* **Try it**
Below this sentence is a listing; return exactly its lines from the one with "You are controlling" to the one with "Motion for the", both kept, and nothing more.

--------------------------------

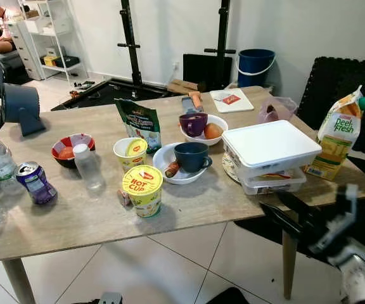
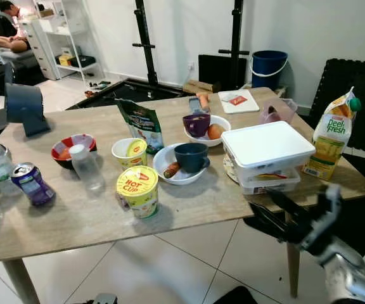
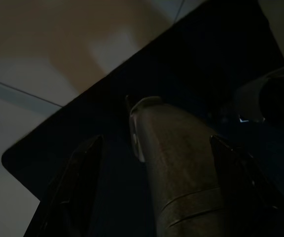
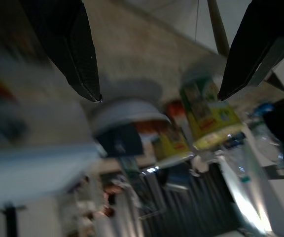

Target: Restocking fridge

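Nothing looks stocked yet: the juice carton (image 1: 340,135) and cups sit on the table (image 1: 75,221), while the right gripper (image 2: 288,218) hangs spread and empty, the left gripper (image 3: 157,158) likewise parted.

You have a light wooden table (image 1: 75,221) carrying a Hot Cup noodle tub (image 1: 143,189), purple can (image 1: 35,182), clear bottle (image 1: 87,166), red bowl (image 1: 72,148), white lidded container (image 1: 268,151), juice carton (image 1: 339,134) and green pouch (image 1: 142,122)

Deli Fresh juice carton (image 1: 339,134) upright at table corner.
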Available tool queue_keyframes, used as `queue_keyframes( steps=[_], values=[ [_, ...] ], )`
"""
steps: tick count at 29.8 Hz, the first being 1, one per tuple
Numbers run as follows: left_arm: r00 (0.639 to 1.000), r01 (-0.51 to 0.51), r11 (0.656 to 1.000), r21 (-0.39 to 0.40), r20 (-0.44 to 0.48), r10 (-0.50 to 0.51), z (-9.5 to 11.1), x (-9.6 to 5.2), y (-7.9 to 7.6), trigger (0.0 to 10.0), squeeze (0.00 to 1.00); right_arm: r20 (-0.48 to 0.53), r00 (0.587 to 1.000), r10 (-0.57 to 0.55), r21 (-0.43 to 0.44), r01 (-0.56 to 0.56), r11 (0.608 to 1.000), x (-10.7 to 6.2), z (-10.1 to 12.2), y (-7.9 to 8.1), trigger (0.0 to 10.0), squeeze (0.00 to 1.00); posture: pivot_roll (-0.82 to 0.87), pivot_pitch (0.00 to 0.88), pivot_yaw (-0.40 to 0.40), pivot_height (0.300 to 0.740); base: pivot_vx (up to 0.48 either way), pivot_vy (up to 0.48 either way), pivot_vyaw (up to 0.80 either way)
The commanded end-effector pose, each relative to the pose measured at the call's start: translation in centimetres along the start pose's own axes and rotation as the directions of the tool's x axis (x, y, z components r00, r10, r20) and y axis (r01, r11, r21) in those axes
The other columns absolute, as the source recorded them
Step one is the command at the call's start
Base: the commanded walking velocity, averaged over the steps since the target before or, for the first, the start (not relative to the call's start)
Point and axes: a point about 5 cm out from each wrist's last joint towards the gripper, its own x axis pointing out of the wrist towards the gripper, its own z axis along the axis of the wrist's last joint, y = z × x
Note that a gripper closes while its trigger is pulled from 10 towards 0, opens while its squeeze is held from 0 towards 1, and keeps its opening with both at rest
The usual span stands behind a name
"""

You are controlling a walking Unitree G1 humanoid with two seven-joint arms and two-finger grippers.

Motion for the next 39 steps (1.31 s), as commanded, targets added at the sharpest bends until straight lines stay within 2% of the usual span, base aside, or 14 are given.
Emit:
queue_keyframes(
  steps=[1,2,3,4,7,9,10,12,13,16,18,22,32,39],
  values=[
    [1.0,-0.008,1.0,0.017,-0.024,0.008,-0.5,-0.2,0.4,10.0,0.0,-0.002,0.996,0.084,0.006,-0.084,0.996,1.8,0.0,1.3,10.0,0.06,-0.07,0.013,0.043,0.74,0.0,0.0,0.0],
    [1.0,-0.009,1.0,0.017,-0.024,0.009,-0.5,-0.2,0.5,10.0,0.0,-0.004,0.992,0.128,0.006,-0.128,0.992,2.6,0.2,2.0,10.0,0.69,-0.07,0.013,0.043,0.74,0.0,0.0,0.0],
    [1.0,-0.009,1.0,0.017,-0.024,0.009,-0.5,-0.2,0.5,10.0,0.0,-0.004,0.992,0.128,0.006,-0.128,0.992,2.6,0.2,2.0,10.0,0.69,-0.07,0.013,0.043,0.74,0.0,0.0,0.0],
    [1.0,-0.01,1.0,0.016,-0.024,0.01,-0.5,-0.2,0.5,10.0,0.0,-0.004,0.986,0.165,0.004,-0.165,0.986,3.4,0.3,2.6,10.0,1.0,-0.07,0.013,0.043,0.74,0.0,0.0,0.0],
    [1.0,-0.011,1.0,0.015,-0.026,0.011,-0.6,-0.3,0.6,10.0,0.0,-0.028,0.978,0.204,-0.018,-0.205,0.979,4.6,0.3,3.5,10.0,1.0,-0.07,0.014,0.042,0.74,0.0,0.0,0.0],
    [1.0,-0.011,1.0,0.015,-0.026,0.011,-0.6,-0.3,0.6,10.0,0.0,-0.028,0.978,0.204,-0.018,-0.205,0.979,4.6,0.3,3.5,10.0,1.0,-0.07,0.014,0.042,0.74,0.0,0.0,0.0],
    [1.0,-0.011,1.0,0.015,-0.027,0.011,-0.6,-0.3,0.6,10.0,0.0,-0.049,0.977,0.208,-0.037,-0.21,0.977,5.3,0.2,3.8,10.0,0.95,-0.07,0.013,0.042,0.74,0.0,0.0,0.0],
    [1.0,-0.011,1.0,0.015,-0.027,0.011,-0.6,-0.3,0.6,10.0,0.0,-0.049,0.977,0.208,-0.037,-0.21,0.977,5.3,0.2,3.8,10.0,0.95,-0.07,0.013,0.042,0.74,0.0,0.0,0.0],
    [1.0,-0.008,1.0,0.015,-0.028,0.009,-0.6,-0.3,0.5,10.0,0.0,-0.078,0.982,0.175,-0.082,-0.181,0.98,6.5,-0.2,3.8,10.0,0.03,-0.07,0.015,0.039,0.74,0.0,0.0,0.0],
    [1.0,-0.003,1.0,0.013,-0.026,0.003,-0.6,-0.2,0.2,10.0,0.0,-0.108,0.992,0.058,-0.16,-0.075,0.984,9.2,-0.6,3.5,10.0,0.0,-0.07,0.014,0.036,0.74,0.0,0.0,0.0],
    [1.0,-0.001,1.0,0.012,-0.025,0.001,-0.5,-0.1,0.2,10.0,0.0,-0.116,0.993,0.014,-0.181,-0.035,0.983,9.7,-0.7,3.3,10.0,0.0,-0.07,0.013,0.033,0.74,0.0,0.0,0.0],
    [1.0,0.0,1.0,0.013,-0.025,0.0,-0.5,-0.1,0.1,10.0,0.0,-0.121,0.993,-0.009,-0.193,-0.015,0.981,10.0,-0.7,3.2,10.0,0.0,-0.07,0.013,0.033,0.74,0.0,0.0,0.0],
    [1.0,-0.001,1.0,0.008,-0.028,0.001,-0.7,-0.2,0.1,10.0,0.0,-0.129,0.984,-0.124,-0.294,0.082,0.952,12.5,-1.1,3.2,10.0,0.0,-0.06,0.009,0.024,0.74,0.0,0.0,0.0],
    [1.0,0.004,1.0,0.01,-0.029,-0.004,-0.8,-0.1,0.0,10.0,0.0,-0.139,0.979,-0.146,-0.293,0.101,0.951,13.9,-2.0,4.0,10.0,0.0,-0.06,0.01,0.021,0.74,0.0,0.0,0.0]
  ],
)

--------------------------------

* **Result for this task**
You are controlling a walking Unitree G1 humanoid with two seven-joint arms and two-finger grippers.

Motion for the next 39 steps (1.31 s), as commanded, targets added at the sharpest bends until straight lines stay within 2% of the usual span, base aside, or 14 are given.

Nothing else goes with this output.